When Stephanie Perez was earning her Pilates instructor certification, she consumed all the information she could about the exercise and the man who pioneered it.

He may not have had a rosy outlook on life.

"He was an old, grouchy German dude," said Perez, who teaches Pilates at Holistic Health & Fitness.

But, in her estimation, his approach to physical fitness was "phenomenal," she said.

"He is the most amazing man ever," Perez said. "He was so far ahead of his time."

Pilates targets the body's core muscles, which include those in the abdomen and back. Once the core muscles are exercised, better posture and strength follow, Perez said.

Exercises can be adapted to almost any age and fitness level, she said.

In general, and in Craig especially, Pilates is sometimes seen solely as a women's exercise, Perez said.

However, the stereotype doesn't always speak to reality.

College football players are starting to use Pilates as part of their physical training, Perez said, adding that actors and entertainers also take up the fitness regimen.

Throughout the years, Perez has had three or four male participants who regularly attend their classes.

"The men who have been in the class love what it does to their back," she said.

Unlike some fitness fads that came before it, Pilates practitioners said the exercise does not leave people in pain.

Exercisers may be sore the morning after a Pilates workout, Perez said.

"But, you're never crawling out of here crying," she said. "Ever."

That alone can contribute to a person's long-term health.

"Once you start feeling better, you're more apt to take a walk (and) be more active," Perez said.

Bergmann said she switched to Pilates after step aerobics became painful on her joints.

Her body has become stronger since she started doing the exercises, she said, making household chores a little easier, and giving her better posture.

Craig resident Terri Voorhees can relate.

She started Pilates about four years ago.
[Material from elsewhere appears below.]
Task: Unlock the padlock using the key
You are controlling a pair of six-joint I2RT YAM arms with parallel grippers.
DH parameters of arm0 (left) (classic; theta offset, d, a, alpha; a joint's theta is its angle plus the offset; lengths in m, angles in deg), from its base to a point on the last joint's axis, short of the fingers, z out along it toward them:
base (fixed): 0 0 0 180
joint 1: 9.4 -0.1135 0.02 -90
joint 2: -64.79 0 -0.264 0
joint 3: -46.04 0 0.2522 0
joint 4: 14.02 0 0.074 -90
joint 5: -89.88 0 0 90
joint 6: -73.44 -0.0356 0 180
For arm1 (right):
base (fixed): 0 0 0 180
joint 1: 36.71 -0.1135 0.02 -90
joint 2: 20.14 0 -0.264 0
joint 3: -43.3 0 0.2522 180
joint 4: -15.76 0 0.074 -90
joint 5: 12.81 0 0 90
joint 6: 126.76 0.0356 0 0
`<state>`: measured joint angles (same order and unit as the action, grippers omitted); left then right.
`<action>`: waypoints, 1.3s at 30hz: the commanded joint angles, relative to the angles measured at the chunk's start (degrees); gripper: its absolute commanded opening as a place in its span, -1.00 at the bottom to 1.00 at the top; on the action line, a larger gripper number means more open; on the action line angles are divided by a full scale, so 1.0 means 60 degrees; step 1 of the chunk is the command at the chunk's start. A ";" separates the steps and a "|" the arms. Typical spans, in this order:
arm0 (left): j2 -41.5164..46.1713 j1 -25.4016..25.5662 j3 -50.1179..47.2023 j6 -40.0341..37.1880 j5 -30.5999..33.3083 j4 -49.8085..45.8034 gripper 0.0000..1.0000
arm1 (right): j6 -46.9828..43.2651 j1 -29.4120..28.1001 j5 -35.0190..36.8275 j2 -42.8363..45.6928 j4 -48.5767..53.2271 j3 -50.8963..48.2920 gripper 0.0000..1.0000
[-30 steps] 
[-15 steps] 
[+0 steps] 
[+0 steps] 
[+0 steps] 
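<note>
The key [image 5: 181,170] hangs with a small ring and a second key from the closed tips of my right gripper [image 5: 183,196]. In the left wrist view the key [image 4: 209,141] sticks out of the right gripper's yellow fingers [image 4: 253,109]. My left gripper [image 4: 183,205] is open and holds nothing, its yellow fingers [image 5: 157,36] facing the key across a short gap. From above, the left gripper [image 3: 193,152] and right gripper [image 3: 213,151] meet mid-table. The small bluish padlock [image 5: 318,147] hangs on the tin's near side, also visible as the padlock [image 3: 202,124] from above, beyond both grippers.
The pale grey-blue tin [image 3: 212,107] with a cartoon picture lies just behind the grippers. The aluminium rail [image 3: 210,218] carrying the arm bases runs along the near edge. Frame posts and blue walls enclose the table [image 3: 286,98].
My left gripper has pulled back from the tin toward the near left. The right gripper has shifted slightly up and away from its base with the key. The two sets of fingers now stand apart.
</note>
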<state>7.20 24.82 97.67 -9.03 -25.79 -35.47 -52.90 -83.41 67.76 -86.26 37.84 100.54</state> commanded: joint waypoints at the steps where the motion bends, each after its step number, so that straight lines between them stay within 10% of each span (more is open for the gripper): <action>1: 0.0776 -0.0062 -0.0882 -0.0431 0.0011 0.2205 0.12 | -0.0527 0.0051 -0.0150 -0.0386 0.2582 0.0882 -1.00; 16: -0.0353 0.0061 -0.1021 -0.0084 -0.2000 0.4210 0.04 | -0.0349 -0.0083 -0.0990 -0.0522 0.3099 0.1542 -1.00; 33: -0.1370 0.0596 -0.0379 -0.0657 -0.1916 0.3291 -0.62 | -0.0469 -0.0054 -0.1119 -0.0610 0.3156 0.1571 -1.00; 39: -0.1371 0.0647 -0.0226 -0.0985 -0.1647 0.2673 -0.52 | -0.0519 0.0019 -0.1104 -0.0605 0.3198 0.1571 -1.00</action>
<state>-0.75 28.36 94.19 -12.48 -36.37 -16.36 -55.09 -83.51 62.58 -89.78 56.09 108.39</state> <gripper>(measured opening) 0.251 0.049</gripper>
Since then, she's lost 35 pounds by doing the exercises regularly, she said.

Voorhees, who takes Pilates classes taught by Workman, said the fitness system has had multiple effects on her body.

"It's definitely changed my body's strength," she said, adding that Pilates has also helped her lower her blood pressure.
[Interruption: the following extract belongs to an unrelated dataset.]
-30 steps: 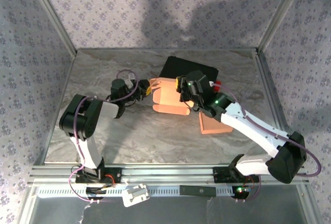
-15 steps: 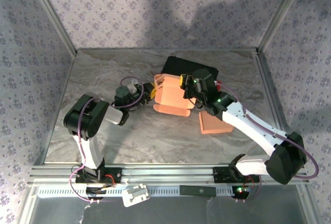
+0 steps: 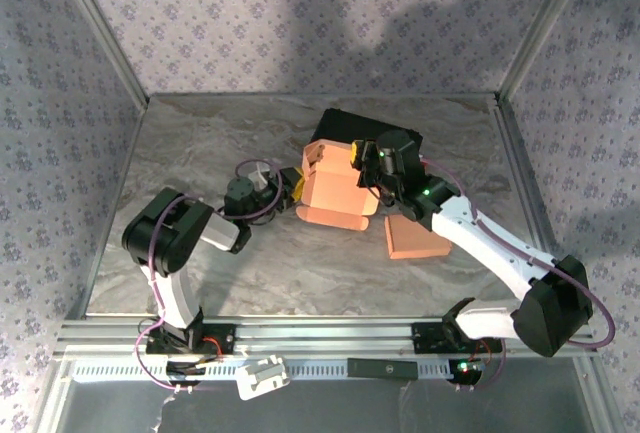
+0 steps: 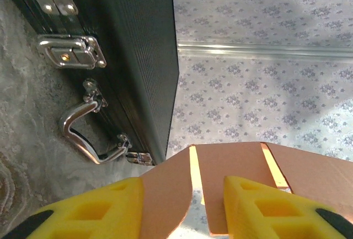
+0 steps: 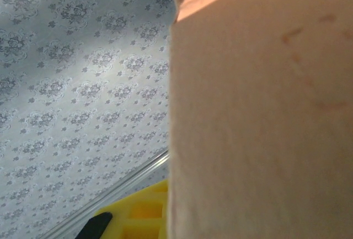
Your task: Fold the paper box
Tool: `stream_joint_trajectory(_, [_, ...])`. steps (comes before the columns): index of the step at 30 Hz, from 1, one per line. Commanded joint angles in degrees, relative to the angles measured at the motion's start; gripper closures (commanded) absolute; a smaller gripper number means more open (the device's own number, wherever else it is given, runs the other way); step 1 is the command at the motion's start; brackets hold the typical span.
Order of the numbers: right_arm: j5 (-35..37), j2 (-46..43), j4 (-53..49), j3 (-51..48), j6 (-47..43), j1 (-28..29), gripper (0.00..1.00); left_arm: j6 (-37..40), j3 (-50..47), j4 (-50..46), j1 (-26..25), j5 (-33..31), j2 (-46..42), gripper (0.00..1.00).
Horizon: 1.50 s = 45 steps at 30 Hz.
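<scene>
A: Where is the paper box, and how does it lie?

B: Mid-table, a little right of centre, just on the near side of the black case. Counting its flaps, it is longer from far to near than across. It sits slightly skewed, with the near flap's right end lying nearer than its left. A broad panel faces up.

A: And the grippers?

B: One on each side. The left gripper is at the box's left edge, pointing right. In its wrist view the yellow fingers stand spread, with cardboard flaps reaching in between them. I cannot make out a pinch there. The right gripper is at the box's far right corner, pressed together on a side panel. That panel stands right against its camera, beside one yellow finger.

A: What crowds it?

B: The case is at the far edge, touching or just apart, I cannot tell which. A flat orange sheet lies just near-right of the box, partly under the right arm.

A: Open room?

B: Bare table to the left, beyond the left arm, and along the near side up to the rail.
</scene>
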Motion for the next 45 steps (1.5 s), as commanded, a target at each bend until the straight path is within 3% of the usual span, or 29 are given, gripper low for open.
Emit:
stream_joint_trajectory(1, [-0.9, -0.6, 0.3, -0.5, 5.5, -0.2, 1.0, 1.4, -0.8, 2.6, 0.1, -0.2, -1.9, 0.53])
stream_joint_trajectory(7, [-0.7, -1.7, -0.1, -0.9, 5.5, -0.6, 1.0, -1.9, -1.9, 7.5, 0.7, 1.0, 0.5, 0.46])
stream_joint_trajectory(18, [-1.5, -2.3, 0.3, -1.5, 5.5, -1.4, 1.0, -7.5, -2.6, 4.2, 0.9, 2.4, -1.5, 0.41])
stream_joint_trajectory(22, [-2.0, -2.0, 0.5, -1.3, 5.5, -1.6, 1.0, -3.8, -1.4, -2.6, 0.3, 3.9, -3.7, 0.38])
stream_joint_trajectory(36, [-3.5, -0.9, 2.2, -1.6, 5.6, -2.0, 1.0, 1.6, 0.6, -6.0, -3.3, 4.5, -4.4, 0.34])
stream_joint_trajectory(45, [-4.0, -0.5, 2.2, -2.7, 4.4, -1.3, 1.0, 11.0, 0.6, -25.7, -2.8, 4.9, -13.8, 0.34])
Voorhees, a self-professed "avid walker," said Pilates has added another element to her already active lifestyle.

People often take up Pilates with the hopes of getting slimmer, Perez said.

The reason they continue with Pilates usually involves another motivation.

"As it evolves, you want to feel good," Perez said. "It makes you feel so dang good, you don't notice that you're body's getting stronger."